Remembering Mary Alice Oliver… friend, historian, teacher and writer

There’s never a good way to share that a special person has passed and it is even harder to do in writing… but on February 15, 2025 our good friend and SOKY teammate Mary Alice Oliver finally lost her battle with numerous health issues. 

Mary Alice, as most knew her, was born in Bowling Green, Kentucky July 19, 1932. She attended 11th Street Elementary School, Bowling Green Junior High and Bowling Green High School where she was a band member and a cheerleader graduating in 1950. In 2015 Mary Alice was inducted into the BGHS Hall of Honor. 

After high school she attended Lindsey Wilson Junior College, Scarritt College (with classes at Peabody Teachers College and Vanderbilt University) finishing up with a Rank I at Western Kentucky University. 

Mary Alice started her career with work as a Christian Educator. After that she taught sixth grade for 34 years at Richardsville Elementary in the Warren County School System.
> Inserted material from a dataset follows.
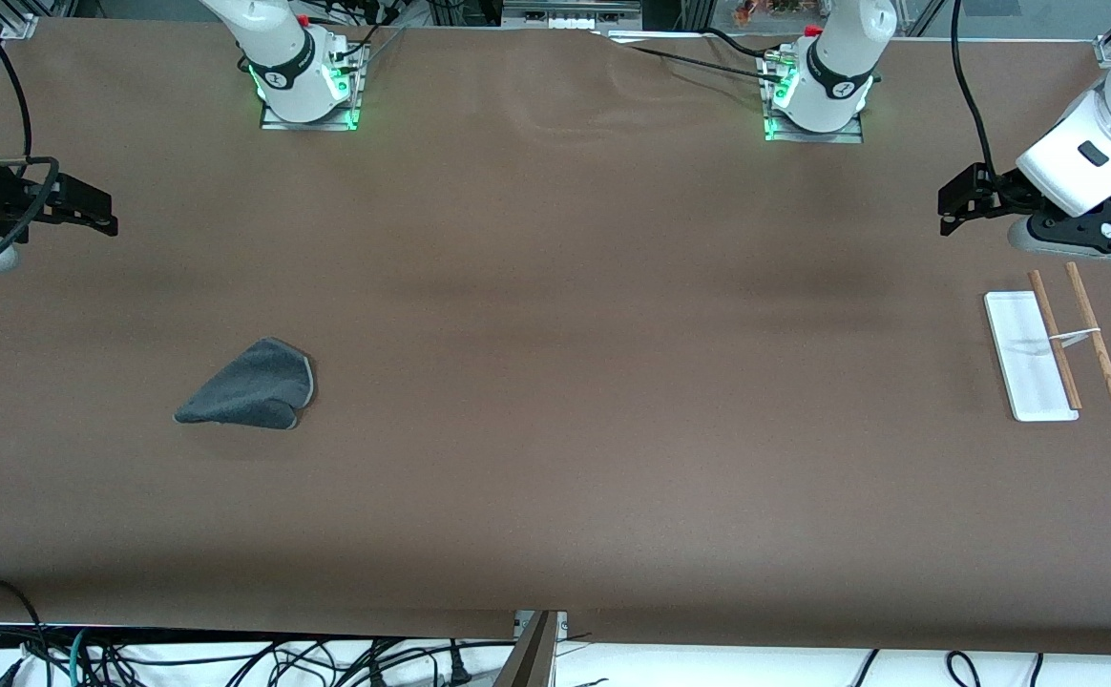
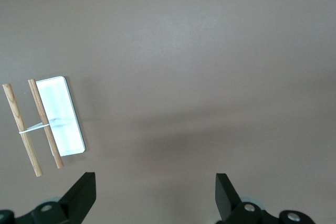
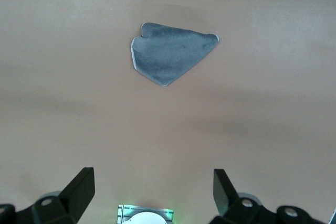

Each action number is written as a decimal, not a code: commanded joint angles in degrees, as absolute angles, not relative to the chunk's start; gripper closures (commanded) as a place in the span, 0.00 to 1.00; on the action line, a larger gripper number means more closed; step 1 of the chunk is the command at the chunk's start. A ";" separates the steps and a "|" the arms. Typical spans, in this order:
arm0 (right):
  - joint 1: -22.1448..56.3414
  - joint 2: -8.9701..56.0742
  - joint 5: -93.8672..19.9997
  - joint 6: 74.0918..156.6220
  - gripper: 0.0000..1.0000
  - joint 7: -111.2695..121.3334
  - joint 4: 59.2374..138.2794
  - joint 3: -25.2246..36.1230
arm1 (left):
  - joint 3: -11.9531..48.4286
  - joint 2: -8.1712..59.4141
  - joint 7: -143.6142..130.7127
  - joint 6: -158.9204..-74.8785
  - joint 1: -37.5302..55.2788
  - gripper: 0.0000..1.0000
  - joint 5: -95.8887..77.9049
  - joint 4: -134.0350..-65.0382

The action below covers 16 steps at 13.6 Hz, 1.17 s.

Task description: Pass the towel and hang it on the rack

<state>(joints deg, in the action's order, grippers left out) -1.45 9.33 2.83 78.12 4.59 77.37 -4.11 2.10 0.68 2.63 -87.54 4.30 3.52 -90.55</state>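
The dark grey towel [image 1: 250, 386] lies crumpled on the brown table toward the right arm's end; it also shows in the right wrist view [image 3: 170, 56]. The rack [image 1: 1033, 358], a white base with two wooden rods [image 1: 1095, 334], stands toward the left arm's end and shows in the left wrist view [image 2: 58, 116]. My right gripper [image 1: 102, 218] is open and empty, up over the table edge at its end, well apart from the towel. My left gripper [image 1: 949, 208] is open and empty, up over the table beside the rack. Both show wide apart jaws in their wrist views [image 3: 154, 190] [image 2: 155, 192].
The two arm bases [image 1: 307, 86] [image 1: 818, 91] stand along the table edge farthest from the front camera. The right arm's base also shows in the right wrist view [image 3: 145, 214]. Cables hang below the table edge nearest the front camera [image 1: 231, 658].
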 commanded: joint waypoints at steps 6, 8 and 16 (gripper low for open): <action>-1.93 8.70 2.20 78.75 0.00 4.48 77.87 -4.57 | 2.02 1.41 2.20 -86.40 4.22 0.00 2.72 -88.95; -1.93 8.70 2.20 78.75 0.00 4.48 77.87 -4.57 | 2.02 1.41 2.29 -86.40 4.22 0.00 2.72 -88.95; 0.43 11.15 2.19 83.93 0.00 4.48 77.96 -4.66 | 2.02 1.41 2.20 -86.40 4.22 0.00 2.72 -88.95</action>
Not being one to slow down… after retirement she taught English to Japanese adults and children. She worked with 42 different families spanning a period of 22 years. 

Twila and I met Mary Alice and her best friend of 50+ years, Kay Dillon, when we all realized we were regulars at the same local restaurant. One thing led to another and before we knew it we were eating together once a week and often playing trivia before the meal… thanks to a patient restaurant staff. 

Along the way we learned that Mary Alice was a local history buff and enjoyed writing and she and Kay learned we own SOKY Happenings Magazine. Well, it doesn’t take a rocket scientist to figure out what came next… Mary Alice began writing a monthly article for SOKY appropriately titled “Remembering” featuring some interesting part of area history in each issue. She and Kay would spend hours at the Warren County Public Library or WKU’s Kentucky Museum researching for an article. Then Mary Alice would write it and Kay, a retired school librarian and part-time Warren County Public Library staff member, would do the proofing. Needless to say the SOKY team never had to do much editing to their work. 

Over the years Mary Alice, with Kay’s help, wrote over 130 articles for SOKY Happenings consisting of over 130,000 words about the history of South Central Kentucky. The SOKY team, in honor of Mary Alice is currently working on a website that will feature all 130+ articles including photos and art for area folks interested in history to access as entertainment and research. 

In her spare time, which was actually non-existent, Mary Alice was the Director of Villas at Callaway Gardens Homeowners Association. She was responsible for all the contractors who did maintenance of the grounds and external structures of all the buildings. She kept a golf cart in her garage to tool around the place to keep an eye on things and it always tickled me to hear her on the phone politely chewing some contractor out because they had not lived up to her high standards for her home and those of her neighbors. She kept this position for 16 years and had boxes of information and files to turn over to her replacement when she retired from the job.

One of my favorite stories about Mary Alice… not long after she started writing for SOKY she wanted to visit a grave in a mostly abandoned very old cemetery. She dug up directions and Twila and I drove her and Kay to the location. Now remember, this is… at the time… an 80+ year old lady with a few health issues… and this old cemetery was surrounded with about an eighteen-inch-high wall made from very old loosely stacked stones. While I was trying to find a safe way for Mary Alice and Kay to gain entry to the grounds I looked to my right and Mary Alice was standing on top of one part of the wall. I nearly had a heart attack but that was Mary Alice… she never met a challenge she didn’t want to take on. 

Mary Alice and Kay became the best of friends to us. When we traveled we would always entrust our home and our cat to them for care. It was not unusual to come home and find that Chrissy the Cat had acquired a new toy or two as they would come visit her once or twice a day to be sure she didn’t get too lonely. 

Mary Alice is survived by a sister, Barbara Ford of Florida and proceeded in death by her parents, T. L. and Louise Hinton Oliver and her older brother, Raymond Oliver. 

For a writer, as I have been for over 60 years, it is hard to say “there are no words” but I am truly at a loss for words to adequately describe the friendship, wisdom and fun Mary Alice provided for her best friend, Kay, and to Twila and me over the years. It is a cliché to say but she will be terribly missed but never forgotten. God bless you my friend.